Des trains et Apu





Le cinéma est né avec un train. Filmer des trains pour mieux filmer les hommes, pour filmer avec mélancolie la conquète de l’Ouest, pour filmer des ébats sexuels. Autant de cinéastes, autant de mobiles.
Dans le film de Satyajit Ray, la vie d’Apu se conjugue au rythme des wagons et des locomotives. Un dragon en fer qui crache sa fumée noire au milieu d’une campagne et d’une végégation immaculée, fantasmagorique et mythologique, à peine aperçu dans le premier opus La complainte du sentier pour évoquer l’enfance rêveuse et aventureuse de son héros.
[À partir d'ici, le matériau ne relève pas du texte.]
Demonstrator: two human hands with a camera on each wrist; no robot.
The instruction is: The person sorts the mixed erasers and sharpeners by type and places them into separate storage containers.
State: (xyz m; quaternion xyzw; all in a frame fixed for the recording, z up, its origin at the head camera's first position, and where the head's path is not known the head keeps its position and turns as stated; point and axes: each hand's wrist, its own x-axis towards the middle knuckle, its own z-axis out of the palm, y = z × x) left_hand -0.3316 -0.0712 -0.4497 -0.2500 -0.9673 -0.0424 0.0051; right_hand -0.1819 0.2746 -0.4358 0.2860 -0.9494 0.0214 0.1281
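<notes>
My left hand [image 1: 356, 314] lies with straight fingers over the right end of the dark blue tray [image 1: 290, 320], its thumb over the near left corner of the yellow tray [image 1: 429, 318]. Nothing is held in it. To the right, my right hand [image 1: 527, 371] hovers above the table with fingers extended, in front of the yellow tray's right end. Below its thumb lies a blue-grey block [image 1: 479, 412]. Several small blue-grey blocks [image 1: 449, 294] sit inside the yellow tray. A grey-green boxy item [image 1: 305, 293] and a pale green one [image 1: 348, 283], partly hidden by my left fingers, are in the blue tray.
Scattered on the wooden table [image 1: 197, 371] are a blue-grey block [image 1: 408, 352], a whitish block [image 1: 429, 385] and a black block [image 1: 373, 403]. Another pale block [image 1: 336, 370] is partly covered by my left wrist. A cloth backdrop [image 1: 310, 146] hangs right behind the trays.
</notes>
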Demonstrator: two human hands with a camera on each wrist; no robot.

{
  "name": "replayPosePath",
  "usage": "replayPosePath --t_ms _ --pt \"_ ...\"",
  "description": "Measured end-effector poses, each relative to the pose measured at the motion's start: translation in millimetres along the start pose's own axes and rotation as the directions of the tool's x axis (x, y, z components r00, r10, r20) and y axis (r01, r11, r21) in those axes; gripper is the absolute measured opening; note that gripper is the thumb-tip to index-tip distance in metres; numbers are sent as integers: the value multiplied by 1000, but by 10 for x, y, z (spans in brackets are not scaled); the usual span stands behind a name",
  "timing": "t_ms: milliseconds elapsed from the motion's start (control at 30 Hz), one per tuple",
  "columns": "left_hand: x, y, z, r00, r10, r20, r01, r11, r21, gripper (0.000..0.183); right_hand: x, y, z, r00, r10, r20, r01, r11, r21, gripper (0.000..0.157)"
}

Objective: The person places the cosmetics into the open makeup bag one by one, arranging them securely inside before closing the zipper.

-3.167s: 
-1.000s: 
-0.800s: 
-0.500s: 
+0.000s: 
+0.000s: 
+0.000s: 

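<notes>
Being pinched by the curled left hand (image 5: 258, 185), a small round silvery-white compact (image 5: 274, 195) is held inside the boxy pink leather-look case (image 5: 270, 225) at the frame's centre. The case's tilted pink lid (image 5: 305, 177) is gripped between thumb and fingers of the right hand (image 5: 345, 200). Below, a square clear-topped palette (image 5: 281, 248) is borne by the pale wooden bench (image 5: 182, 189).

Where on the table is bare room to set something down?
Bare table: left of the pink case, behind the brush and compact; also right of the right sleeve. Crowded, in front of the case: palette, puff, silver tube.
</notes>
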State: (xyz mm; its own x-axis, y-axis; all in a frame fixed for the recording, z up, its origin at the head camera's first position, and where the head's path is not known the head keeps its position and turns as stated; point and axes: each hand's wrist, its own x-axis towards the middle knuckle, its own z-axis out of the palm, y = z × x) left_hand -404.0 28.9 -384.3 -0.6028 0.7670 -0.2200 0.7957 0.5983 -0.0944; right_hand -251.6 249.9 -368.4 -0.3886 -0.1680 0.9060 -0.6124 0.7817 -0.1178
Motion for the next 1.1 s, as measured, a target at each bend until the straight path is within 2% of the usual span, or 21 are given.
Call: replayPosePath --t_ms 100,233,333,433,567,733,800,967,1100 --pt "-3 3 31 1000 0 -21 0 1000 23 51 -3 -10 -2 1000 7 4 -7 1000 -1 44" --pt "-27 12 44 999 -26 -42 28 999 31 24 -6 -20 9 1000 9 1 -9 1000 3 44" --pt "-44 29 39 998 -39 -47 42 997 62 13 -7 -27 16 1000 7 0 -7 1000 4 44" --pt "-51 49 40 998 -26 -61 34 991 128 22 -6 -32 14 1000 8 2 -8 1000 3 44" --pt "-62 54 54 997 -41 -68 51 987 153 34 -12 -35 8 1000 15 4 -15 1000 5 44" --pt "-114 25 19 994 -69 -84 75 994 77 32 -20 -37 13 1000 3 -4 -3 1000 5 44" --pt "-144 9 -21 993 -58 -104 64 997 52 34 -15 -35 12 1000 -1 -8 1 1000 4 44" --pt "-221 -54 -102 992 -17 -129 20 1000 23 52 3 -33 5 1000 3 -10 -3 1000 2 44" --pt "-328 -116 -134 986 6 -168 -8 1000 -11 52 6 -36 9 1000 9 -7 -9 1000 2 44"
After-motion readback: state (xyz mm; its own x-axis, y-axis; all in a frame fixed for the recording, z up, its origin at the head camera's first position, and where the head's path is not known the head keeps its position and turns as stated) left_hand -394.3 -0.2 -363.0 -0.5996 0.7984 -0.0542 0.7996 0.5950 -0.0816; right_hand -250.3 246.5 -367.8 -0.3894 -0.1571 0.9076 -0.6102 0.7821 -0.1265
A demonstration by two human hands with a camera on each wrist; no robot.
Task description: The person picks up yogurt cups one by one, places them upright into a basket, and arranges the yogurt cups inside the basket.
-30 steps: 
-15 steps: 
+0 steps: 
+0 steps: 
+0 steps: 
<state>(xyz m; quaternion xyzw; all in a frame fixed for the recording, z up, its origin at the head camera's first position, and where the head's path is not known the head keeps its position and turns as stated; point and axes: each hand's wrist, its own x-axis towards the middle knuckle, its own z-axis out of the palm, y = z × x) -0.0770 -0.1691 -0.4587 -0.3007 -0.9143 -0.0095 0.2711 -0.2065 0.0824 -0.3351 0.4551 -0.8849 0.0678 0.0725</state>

Un moyen de locomotion pour le conduire à la ville et à ses études, dans L’invaincu, pour mieux évoquer son adolescence, son avidité de connaissances du monde moderne. Enfin, un moyen pour en finir dans le dernier acte Le monde d’Apu, pour mieux filmer la cruauté et les désillusions de l’âge adulte. Un train qu'on rate exprès pour faire plaisir, un train qu’on prend trop tard, un train qu’on préfère frôler au lieu de s’y abandonner. Frôler la tête baissée, l’âme dévastée.